Requirement = In the records below, find the line with "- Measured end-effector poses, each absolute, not" and repeat exactly every line from it through the line with "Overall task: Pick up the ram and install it". Pictures stay out.

Records from a data source
________________
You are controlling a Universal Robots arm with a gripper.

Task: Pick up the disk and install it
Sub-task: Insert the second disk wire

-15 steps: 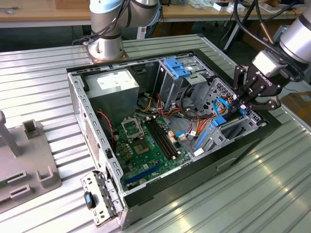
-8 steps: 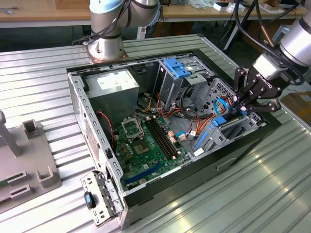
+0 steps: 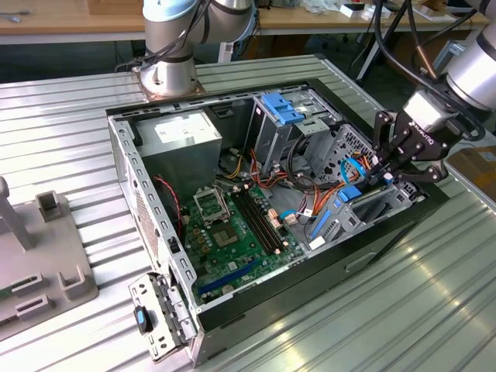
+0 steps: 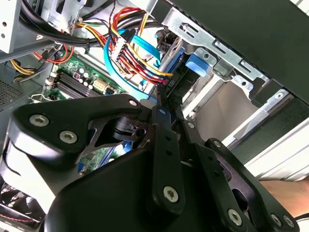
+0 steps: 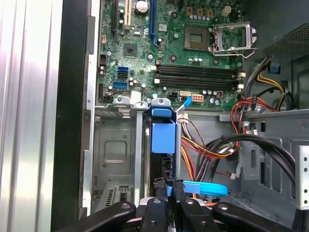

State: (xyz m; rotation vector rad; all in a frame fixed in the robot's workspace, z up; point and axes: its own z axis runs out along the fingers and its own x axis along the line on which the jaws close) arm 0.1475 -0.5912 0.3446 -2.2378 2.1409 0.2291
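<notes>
The disk (image 5: 161,164) stands on edge in the drive bay at the front corner of the open computer case (image 3: 147,194), its dark side showing under a blue plastic rail (image 5: 162,137). In the exterior view the same blue rail (image 3: 348,194) sits at the case's right end, just under my gripper (image 3: 390,169). The black fingers (image 5: 159,191) are drawn together at the disk's outer end, and I cannot tell whether they touch it. In the second wrist view the gripper (image 4: 161,102) tapers to a closed point beside the bundle of coloured cables (image 4: 137,53).
A green motherboard (image 3: 232,225) fills the case floor, and a grey power supply (image 3: 182,136) sits in the far corner. An upper drive cage with a light-blue latch (image 3: 280,108) stands behind the bay. A blue data cable (image 5: 205,187) crosses near the fingers. A grey fixture (image 3: 46,248) lies at the exterior view's left.
</notes>
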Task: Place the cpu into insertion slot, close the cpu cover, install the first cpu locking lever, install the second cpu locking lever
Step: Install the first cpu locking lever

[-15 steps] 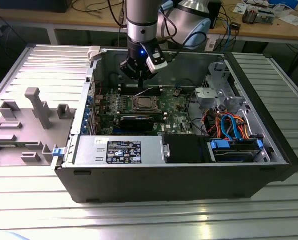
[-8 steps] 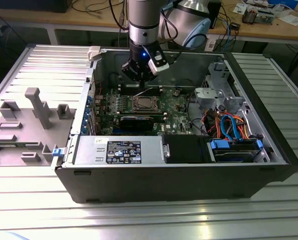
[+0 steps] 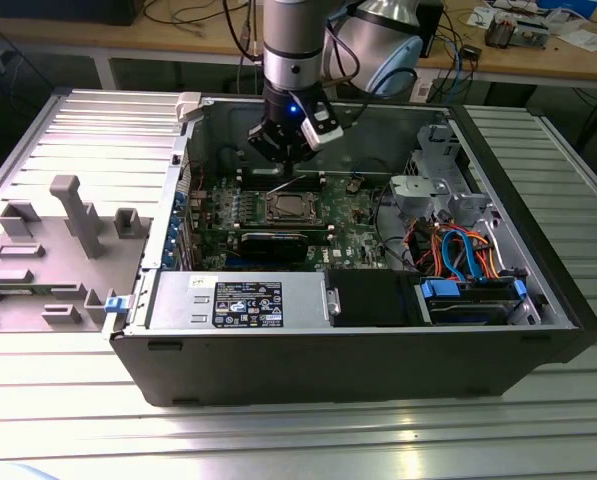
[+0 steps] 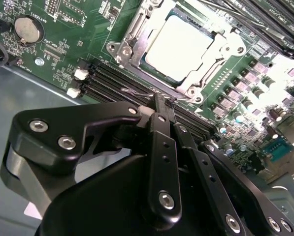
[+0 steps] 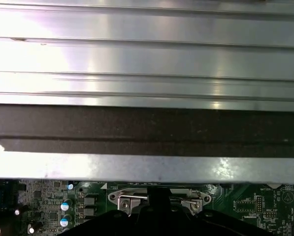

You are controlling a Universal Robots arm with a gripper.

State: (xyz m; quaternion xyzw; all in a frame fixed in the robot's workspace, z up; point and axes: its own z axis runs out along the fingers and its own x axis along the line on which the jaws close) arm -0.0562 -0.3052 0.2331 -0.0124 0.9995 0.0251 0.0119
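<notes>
Hovering by the cpu (image 4: 179,46) (seated, per second wrist view), claw (image 4: 166,105) pinched together.

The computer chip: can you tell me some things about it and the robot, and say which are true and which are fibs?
1. The cpu sits in the insertion slot. True.
2. The cpu cover lies flat over the chip. True.
3. The end effector holds the cpu. False: its fingers are pressed together, empty, just above the board near the socket.
4. The coin battery is inside the socket. False: it sits apart on the green board.
</notes>
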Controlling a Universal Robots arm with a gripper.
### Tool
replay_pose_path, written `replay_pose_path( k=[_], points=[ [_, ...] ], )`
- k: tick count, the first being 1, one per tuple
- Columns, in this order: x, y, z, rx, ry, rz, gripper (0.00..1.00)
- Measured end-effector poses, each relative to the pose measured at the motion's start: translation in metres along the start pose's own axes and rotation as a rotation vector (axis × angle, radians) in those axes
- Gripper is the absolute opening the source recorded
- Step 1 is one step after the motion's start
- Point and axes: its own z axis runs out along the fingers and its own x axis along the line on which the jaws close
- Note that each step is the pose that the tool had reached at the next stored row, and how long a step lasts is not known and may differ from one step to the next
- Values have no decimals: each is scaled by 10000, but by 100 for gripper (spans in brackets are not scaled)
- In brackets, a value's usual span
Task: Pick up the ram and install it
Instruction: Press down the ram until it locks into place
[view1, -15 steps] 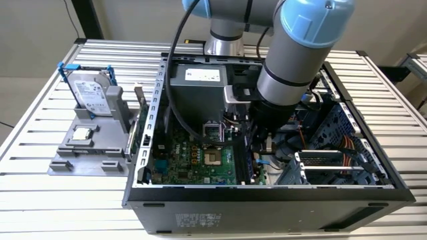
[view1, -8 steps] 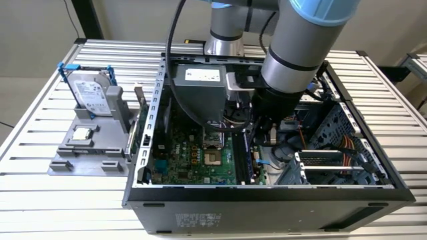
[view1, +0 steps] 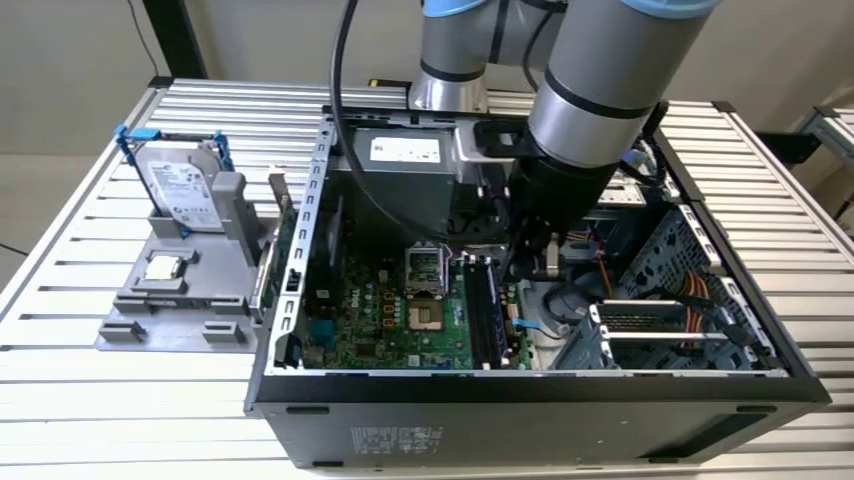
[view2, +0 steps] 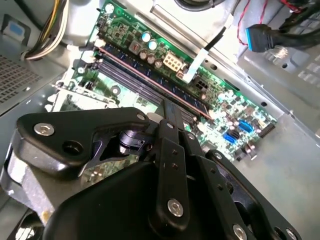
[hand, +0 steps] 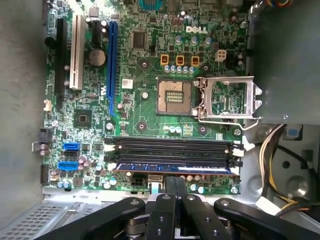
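Black fingers (hand: 175, 187) are pressed together just beside the ram (hand: 172, 166) seated in its slot; exterior view adds the hard drive (view1: 178, 188).

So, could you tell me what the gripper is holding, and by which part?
Nothing, it seems: the gripper, shut, has its tips at the slotted ram's top edge.

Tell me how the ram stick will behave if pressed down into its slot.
The ram is a thin flat board standing on edge in its slot, so it is probably stiff along its length but might bend or crack under sideways force. It looks light for its length. Flanked by the white end clips, it likely won't tip.
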Motion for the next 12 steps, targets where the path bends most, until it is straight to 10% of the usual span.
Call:
replay_pose_path(
  k=[12],
  points=[
    [-1, 4, -88, -26, 28, 0, 0]
  ],
)
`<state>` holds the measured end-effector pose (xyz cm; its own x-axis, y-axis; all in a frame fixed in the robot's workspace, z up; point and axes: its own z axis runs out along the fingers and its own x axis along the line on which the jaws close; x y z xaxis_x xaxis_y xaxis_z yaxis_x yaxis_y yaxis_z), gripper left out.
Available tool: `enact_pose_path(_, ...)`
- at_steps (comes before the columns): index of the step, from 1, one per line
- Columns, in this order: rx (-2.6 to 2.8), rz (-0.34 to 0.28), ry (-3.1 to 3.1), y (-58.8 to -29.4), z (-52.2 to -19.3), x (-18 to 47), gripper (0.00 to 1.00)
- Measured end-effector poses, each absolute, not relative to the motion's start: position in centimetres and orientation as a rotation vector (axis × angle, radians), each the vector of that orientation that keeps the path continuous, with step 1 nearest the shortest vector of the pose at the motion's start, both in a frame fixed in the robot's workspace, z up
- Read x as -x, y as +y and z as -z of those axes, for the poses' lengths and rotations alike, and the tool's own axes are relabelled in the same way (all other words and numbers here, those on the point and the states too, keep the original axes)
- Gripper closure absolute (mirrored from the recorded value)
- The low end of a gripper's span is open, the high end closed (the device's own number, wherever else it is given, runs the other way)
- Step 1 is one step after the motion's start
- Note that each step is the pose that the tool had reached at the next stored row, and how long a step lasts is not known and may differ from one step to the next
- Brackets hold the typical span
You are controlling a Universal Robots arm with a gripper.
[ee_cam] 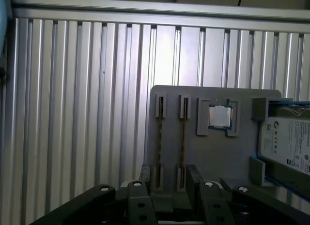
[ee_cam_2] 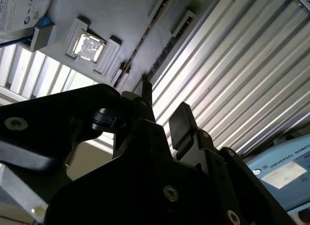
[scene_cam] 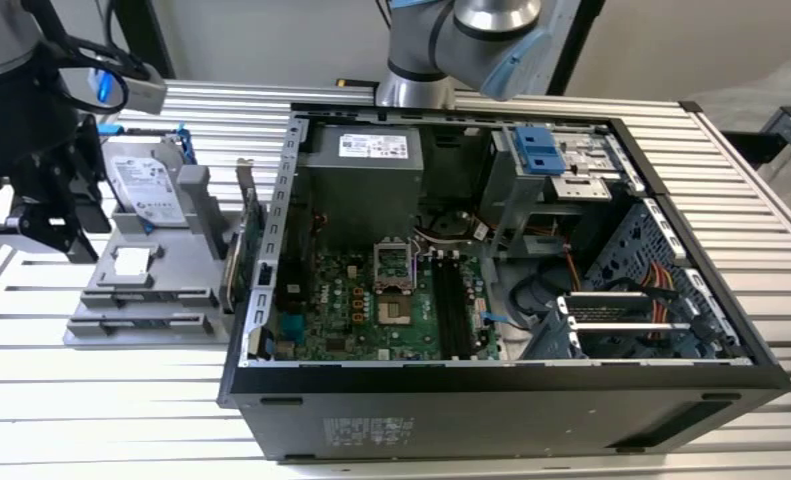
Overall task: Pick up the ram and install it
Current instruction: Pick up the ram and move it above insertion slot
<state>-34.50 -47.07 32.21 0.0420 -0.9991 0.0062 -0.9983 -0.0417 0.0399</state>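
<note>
Gripper (ee_cam: 169, 179): my fingers (ee_cam: 145, 175) stand apart with nothing between them, hovering just over the gray holder (ee_cam: 218, 157).
Ram (ee_cam: 183, 142): on edge in one of the holder's slots, just past my fingertips, untouched.
Processor (ee_cam: 219, 116): flat in its recess, a little farther out, beside the slots.
Hard drive (ee_cam: 288, 140): beyond the processor, at the holder's far side.
Table (ee_cam: 72, 113): ribbed aluminium beneath it all.
Computer case (scene_cam: 502, 400): lid off, well away from my hand.
</note>
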Motion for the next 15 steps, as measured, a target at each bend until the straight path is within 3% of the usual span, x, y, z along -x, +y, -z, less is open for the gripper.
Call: enact_pose_path(15, -2.244, 0.029, -2.144, -47.1, -30.8, 34.5, 1.00)
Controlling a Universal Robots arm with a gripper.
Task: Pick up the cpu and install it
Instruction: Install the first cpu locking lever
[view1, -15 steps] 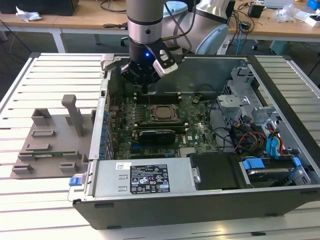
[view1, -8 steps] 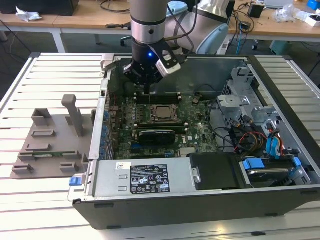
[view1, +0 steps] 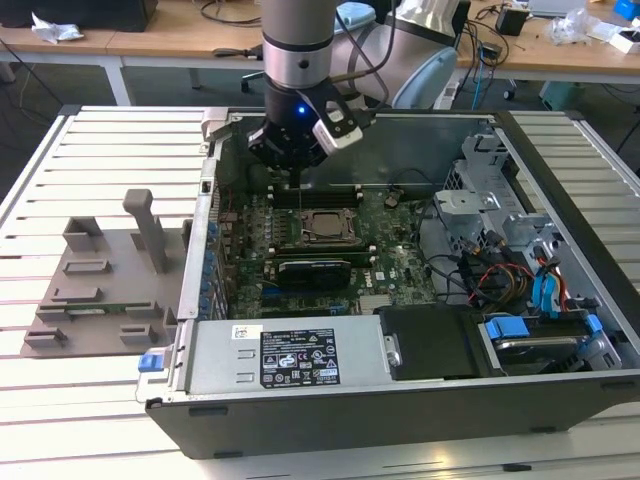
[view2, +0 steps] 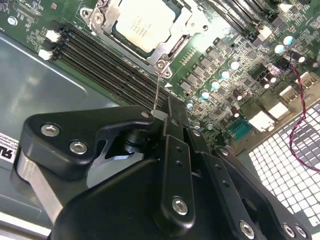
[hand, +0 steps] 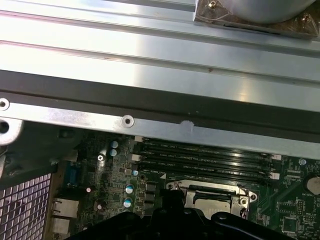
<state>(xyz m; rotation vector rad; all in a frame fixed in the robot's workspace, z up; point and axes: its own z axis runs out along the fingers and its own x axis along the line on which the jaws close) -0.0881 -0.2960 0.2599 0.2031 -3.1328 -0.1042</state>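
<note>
The cpu (view1: 325, 226) lies flat in the motherboard socket, its silvery top showing inside the metal socket frame (view2: 165, 47). In the second wrist view the cpu (view2: 142, 22) sits just beyond the fingertips. My gripper (view1: 298, 178) hangs over the memory slots (view1: 300, 200), just behind the socket. Its fingers (view2: 172, 120) are closed together on a thin metal rod, the socket lever (view2: 157, 92), which rises from the frame's corner. In the first wrist view part of the cpu (hand: 212, 201) peeks out above the dark gripper body.
The open computer case (view1: 330, 395) lies on a slatted metal table (view1: 100, 150). A power supply (view1: 290, 355) is at the front, drive bays and cables (view1: 520, 270) on the exterior view's right. A grey fixture (view1: 100, 280) stands on the exterior view's left.
</note>
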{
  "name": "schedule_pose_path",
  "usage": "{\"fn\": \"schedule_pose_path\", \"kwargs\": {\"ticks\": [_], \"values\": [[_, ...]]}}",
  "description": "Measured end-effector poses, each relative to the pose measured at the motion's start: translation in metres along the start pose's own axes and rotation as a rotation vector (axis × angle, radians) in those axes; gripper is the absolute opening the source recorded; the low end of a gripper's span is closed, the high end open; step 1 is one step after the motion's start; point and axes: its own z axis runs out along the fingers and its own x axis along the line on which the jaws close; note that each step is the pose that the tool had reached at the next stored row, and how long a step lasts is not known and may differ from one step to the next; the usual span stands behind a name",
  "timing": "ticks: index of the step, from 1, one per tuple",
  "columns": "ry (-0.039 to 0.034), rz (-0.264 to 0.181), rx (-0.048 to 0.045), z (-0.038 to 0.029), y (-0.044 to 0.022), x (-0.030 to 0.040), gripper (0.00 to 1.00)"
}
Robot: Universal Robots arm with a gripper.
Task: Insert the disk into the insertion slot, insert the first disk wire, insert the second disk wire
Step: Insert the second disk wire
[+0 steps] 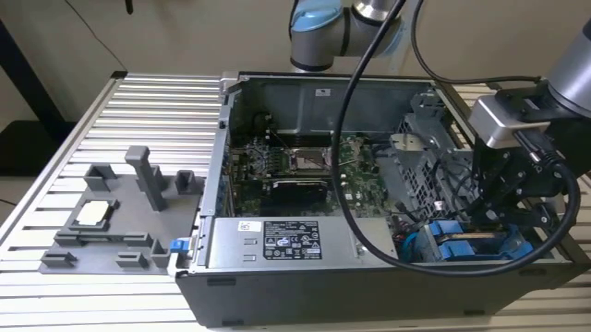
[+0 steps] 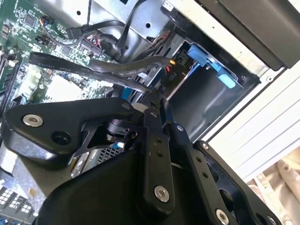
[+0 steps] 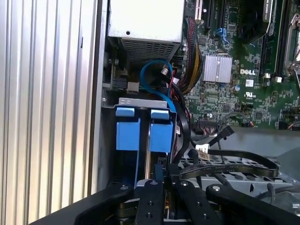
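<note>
The disk (image 3: 161,136) sits in the insertion slot (image 3: 108,140) of the drive cage, with only its bright blue carrier ends showing. The exterior view has the same blue carrier (image 1: 459,241) low at its right, inside the open computer case. My gripper (image 1: 486,211) reaches down into the cage right beside the disk. In both wrist views the black fingers (image 2: 151,140) are drawn together, and the gripper (image 2: 152,98) (image 3: 161,169) is shut on a flat black disk wire (image 2: 93,65). That wire (image 3: 234,164) loops away over the cage toward the motherboard.
A grey labelled power-supply box (image 1: 277,242) lies along the case front, with the motherboard (image 1: 295,162) behind it. A thin blue cable (image 3: 157,70) and bundled wires (image 3: 190,61) crowd the gap above the cage. A grey fixture tray (image 1: 120,221) stands on the slatted table (image 1: 138,104).
</note>
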Motion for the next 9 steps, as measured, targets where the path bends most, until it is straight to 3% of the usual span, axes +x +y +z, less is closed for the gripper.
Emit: {"fn": "schedule_pose_path", "kwargs": {"ticks": [9], "values": [[0.0000, 0.000, 0.0001, 0.0038, -0.0018, 0.0003, 0.16]]}}
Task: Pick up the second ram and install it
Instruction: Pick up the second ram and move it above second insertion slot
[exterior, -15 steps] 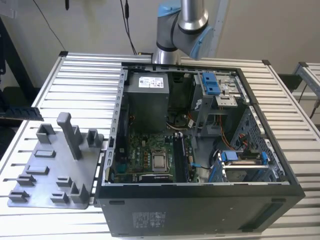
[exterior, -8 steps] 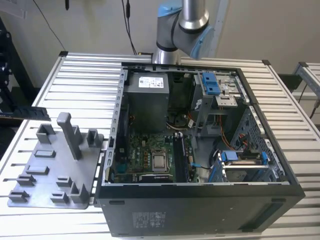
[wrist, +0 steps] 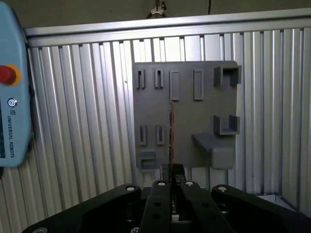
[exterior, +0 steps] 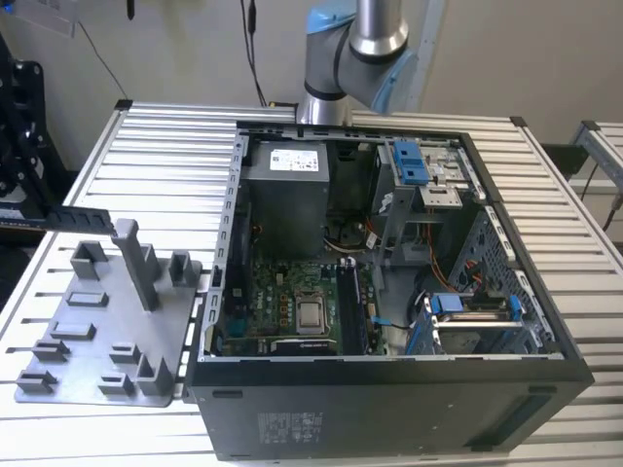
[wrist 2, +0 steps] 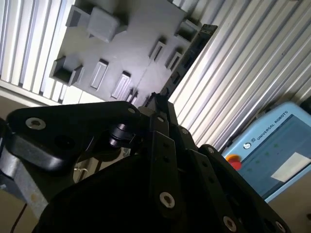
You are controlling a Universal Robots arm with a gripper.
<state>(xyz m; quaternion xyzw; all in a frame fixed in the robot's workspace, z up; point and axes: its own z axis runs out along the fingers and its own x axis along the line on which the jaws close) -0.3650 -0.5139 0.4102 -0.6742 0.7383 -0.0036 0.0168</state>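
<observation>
Exterior view: I see the end effector (exterior: 21, 206) at the exterior view's left edge, closed on one end of the second ram (exterior: 80, 218). The stick is level, and its free end is just beside the tallest post of the grey tray (exterior: 97, 341). The tray lies on the slatted worktop (exterior: 165, 146), touching the open computer case (exterior: 389, 409) on the exterior view's right. The green motherboard (exterior: 282, 302) lies on the case floor. The arm (exterior: 360, 49) rises behind the case.

Second wrist view: the black fingers (wrist 2: 163, 145) meet narrowly on the second ram (wrist 2: 192, 53), which runs away from them along the tray (wrist 2: 131, 43) edge. A blue teach pendant (wrist 2: 277, 150) lies on the worktop (wrist 2: 243, 73) beyond.

First wrist view: the stick (wrist: 171, 131) shows edge-on as a thin line, pinched at the fingertips and crossing the tray (wrist: 184, 116). I cannot tell whether it touches the tray. The pendant (wrist: 12, 87) is well apart from it.
</observation>
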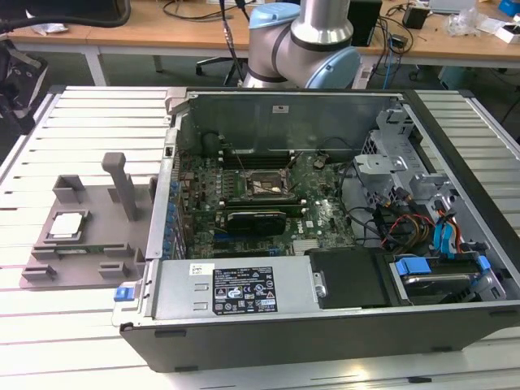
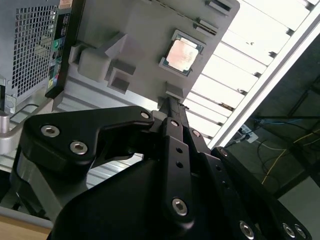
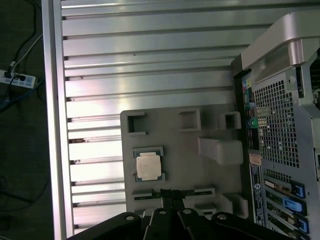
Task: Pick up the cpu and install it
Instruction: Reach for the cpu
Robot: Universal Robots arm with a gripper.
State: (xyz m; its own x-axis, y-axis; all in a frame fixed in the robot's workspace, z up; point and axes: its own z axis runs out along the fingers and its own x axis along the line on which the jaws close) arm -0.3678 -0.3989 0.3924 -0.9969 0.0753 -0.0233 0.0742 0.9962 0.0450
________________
Answer for the task =
- Measured end-effector poses, each absolute, not relative to the motion's start: position in centimetres and orientation as a rotation vector (axis × angle, radians), each the vector of that orientation that keeps the path continuous, with step 1 nearest the shortest vector of the pose at the motion's start, both in a frame fixed in the robot's workspace, z up
- Read x as -x, y as +y and z as -z of those axes, for the poses' lengths and rotations alike, and the tool's own axes are relabelled in the same way (all other words and numbers here, those on the point and the states too, keep the original axes)
- Gripper closure absolute (mirrored from the recorded value)
- The low end of a gripper's span is open, the high end closed (the device's own number, wherever else it is given, runs the other way)
- Step 1 is one step after the motion's start
- Note that each step is the pose that the tool had reached at the next stored row, and how long a step lasts is not known and may differ from one step to the next
- Brackets hold the typical span
You are controlling a Universal Robots arm with a gripper.
[ee_cam] 
[ee_cam_2] 
[scene_cam] 
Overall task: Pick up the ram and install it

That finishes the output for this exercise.